[Directions]
Word for word, restate the records that come next, omitting the images.

Excerpts from a dataset
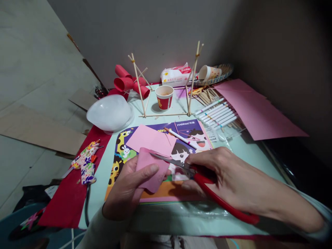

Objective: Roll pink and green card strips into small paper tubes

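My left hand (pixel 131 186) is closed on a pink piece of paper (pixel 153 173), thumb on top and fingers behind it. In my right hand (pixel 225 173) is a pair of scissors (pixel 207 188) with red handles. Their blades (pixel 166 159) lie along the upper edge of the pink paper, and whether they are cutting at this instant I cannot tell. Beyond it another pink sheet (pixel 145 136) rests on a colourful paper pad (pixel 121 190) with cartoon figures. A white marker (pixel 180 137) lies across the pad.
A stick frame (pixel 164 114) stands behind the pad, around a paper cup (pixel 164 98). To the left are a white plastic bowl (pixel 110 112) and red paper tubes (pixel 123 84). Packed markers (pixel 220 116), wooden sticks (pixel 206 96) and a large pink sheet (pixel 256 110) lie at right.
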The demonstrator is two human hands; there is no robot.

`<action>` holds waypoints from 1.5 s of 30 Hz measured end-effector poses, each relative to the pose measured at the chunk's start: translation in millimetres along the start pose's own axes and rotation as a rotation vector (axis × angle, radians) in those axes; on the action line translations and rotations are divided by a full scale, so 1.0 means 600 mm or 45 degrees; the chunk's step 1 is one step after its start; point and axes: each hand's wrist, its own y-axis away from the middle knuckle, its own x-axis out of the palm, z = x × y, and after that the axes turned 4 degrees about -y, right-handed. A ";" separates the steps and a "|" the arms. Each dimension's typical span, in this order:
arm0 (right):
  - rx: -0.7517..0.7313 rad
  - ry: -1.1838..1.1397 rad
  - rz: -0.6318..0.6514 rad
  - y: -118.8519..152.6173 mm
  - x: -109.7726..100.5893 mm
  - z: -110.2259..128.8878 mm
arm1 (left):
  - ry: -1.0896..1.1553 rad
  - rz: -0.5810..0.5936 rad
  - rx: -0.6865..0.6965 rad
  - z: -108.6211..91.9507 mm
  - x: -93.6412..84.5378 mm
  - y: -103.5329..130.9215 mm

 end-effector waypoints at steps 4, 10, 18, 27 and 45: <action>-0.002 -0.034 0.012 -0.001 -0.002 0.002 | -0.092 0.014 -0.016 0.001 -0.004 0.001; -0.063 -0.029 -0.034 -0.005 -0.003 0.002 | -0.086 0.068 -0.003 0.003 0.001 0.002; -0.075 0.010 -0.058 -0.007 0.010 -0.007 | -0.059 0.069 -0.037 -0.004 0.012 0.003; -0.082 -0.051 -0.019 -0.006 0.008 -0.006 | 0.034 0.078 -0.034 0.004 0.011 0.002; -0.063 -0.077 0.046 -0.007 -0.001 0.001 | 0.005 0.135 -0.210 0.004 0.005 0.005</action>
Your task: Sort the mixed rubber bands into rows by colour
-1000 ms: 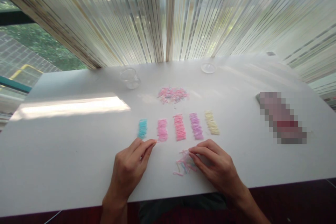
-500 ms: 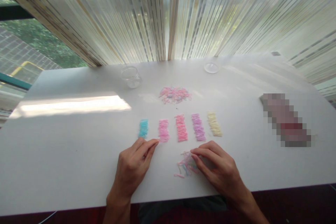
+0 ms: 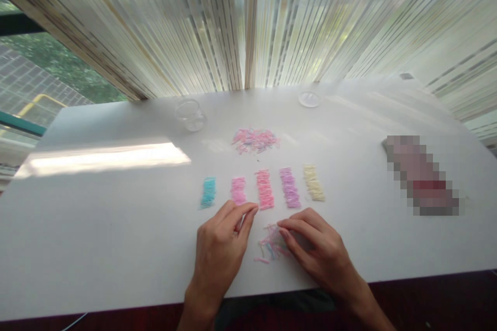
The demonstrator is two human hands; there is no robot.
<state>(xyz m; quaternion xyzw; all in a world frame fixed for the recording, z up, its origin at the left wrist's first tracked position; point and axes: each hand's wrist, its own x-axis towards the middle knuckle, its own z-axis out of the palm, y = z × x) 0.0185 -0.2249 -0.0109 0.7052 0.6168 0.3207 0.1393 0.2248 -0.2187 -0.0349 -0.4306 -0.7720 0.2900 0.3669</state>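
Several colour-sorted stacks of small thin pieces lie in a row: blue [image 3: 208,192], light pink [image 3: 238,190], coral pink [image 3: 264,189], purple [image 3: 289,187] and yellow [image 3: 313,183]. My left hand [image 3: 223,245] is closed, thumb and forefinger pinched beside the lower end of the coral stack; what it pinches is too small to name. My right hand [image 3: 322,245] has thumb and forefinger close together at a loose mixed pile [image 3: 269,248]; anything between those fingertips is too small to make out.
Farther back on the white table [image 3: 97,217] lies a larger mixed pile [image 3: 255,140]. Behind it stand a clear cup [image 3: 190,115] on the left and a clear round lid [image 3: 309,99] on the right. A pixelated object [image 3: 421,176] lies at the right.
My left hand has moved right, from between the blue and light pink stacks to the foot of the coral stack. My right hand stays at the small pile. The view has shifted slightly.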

[Task solution]
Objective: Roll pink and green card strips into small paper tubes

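My left hand (pixel 131 186) is closed on a pink piece of paper (pixel 153 173), thumb on top and fingers behind it. In my right hand (pixel 225 173) is a pair of scissors (pixel 207 188) with red handles. Their blades (pixel 166 159) lie along the upper edge of the pink paper, and whether they are cutting at this instant I cannot tell. Beyond it another pink sheet (pixel 145 136) rests on a colourful paper pad (pixel 121 190) with cartoon figures. A white marker (pixel 180 137) lies across the pad.
A stick frame (pixel 164 114) stands behind the pad, around a paper cup (pixel 164 98). To the left are a white plastic bowl (pixel 110 112) and red paper tubes (pixel 123 84). Packed markers (pixel 220 116), wooden sticks (pixel 206 96) and a large pink sheet (pixel 256 110) lie at right.
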The demonstrator is two human hands; there is no robot.

`<action>` holds waypoints from 1.5 s of 30 Hz measured end-effector poses, each relative to the pose measured at the chunk's start: translation in millimetres along the start pose's own axes and rotation as a rotation vector (axis × angle, radians) in those axes; on the action line translations and rotations are divided by a full scale, so 1.0 means 600 mm or 45 degrees; the chunk's step 1 is one step after its start; point and axes: each hand's wrist, its own y-axis away from the middle knuckle, its own x-axis out of the palm, z = x × y, and after that the axes turned 4 degrees about -y, right-handed. A ";" separates the steps and a "|" the arms. Each dimension's typical span, in this order:
arm0 (right):
  - rx: -0.7517..0.7313 rad
  - ry: -1.1838..1.1397 rad
  - rz: -0.6318..0.6514 rad
  - y: -118.8519..152.6173 mm
  - x: -109.7726..100.5893 mm
  - z: -110.2259..128.8878 mm
arm1 (left):
  - ry: -1.0896..1.1553 rad
  - rz: -0.5810..0.5936 rad
  - rx: -0.6865..0.6965 rad
  - z: -108.6211..91.9507 mm
  - x: -93.6412..84.5378 mm
  - y: -103.5329..130.9215 mm

 end-effector waypoints at steps 4, 10, 18, 27 and 45: <action>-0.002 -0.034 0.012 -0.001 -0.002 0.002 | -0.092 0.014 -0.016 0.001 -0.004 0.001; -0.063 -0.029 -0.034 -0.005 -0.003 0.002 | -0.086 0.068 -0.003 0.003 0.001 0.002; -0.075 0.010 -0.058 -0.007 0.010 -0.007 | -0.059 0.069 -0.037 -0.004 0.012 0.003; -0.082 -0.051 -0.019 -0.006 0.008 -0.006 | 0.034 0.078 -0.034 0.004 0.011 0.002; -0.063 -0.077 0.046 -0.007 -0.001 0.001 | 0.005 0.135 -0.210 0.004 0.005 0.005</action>
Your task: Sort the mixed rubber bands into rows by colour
-1000 ms: 
-500 ms: 
+0 ms: 
The demonstrator is two human hands; there is no robot.
<state>(xyz m; quaternion xyzw; all in a world frame fixed for the recording, z up, its origin at the left wrist's first tracked position; point and axes: each hand's wrist, its own x-axis towards the middle knuckle, its own z-axis out of the palm, y = z × x) 0.0185 -0.2249 -0.0109 0.7052 0.6168 0.3207 0.1393 0.2248 -0.2187 -0.0349 -0.4306 -0.7720 0.2900 0.3669</state>
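Several colour-sorted stacks of small thin pieces lie in a row: blue [image 3: 208,192], light pink [image 3: 238,190], coral pink [image 3: 264,189], purple [image 3: 289,187] and yellow [image 3: 313,183]. My left hand [image 3: 223,245] is closed, thumb and forefinger pinched beside the lower end of the coral stack; what it pinches is too small to name. My right hand [image 3: 322,245] has thumb and forefinger close together at a loose mixed pile [image 3: 269,248]; anything between those fingertips is too small to make out.
Farther back on the white table [image 3: 97,217] lies a larger mixed pile [image 3: 255,140]. Behind it stand a clear cup [image 3: 190,115] on the left and a clear round lid [image 3: 309,99] on the right. A pixelated object [image 3: 421,176] lies at the right.
My left hand has moved right, from between the blue and light pink stacks to the foot of the coral stack. My right hand stays at the small pile. The view has shifted slightly.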

This answer requires no additional content.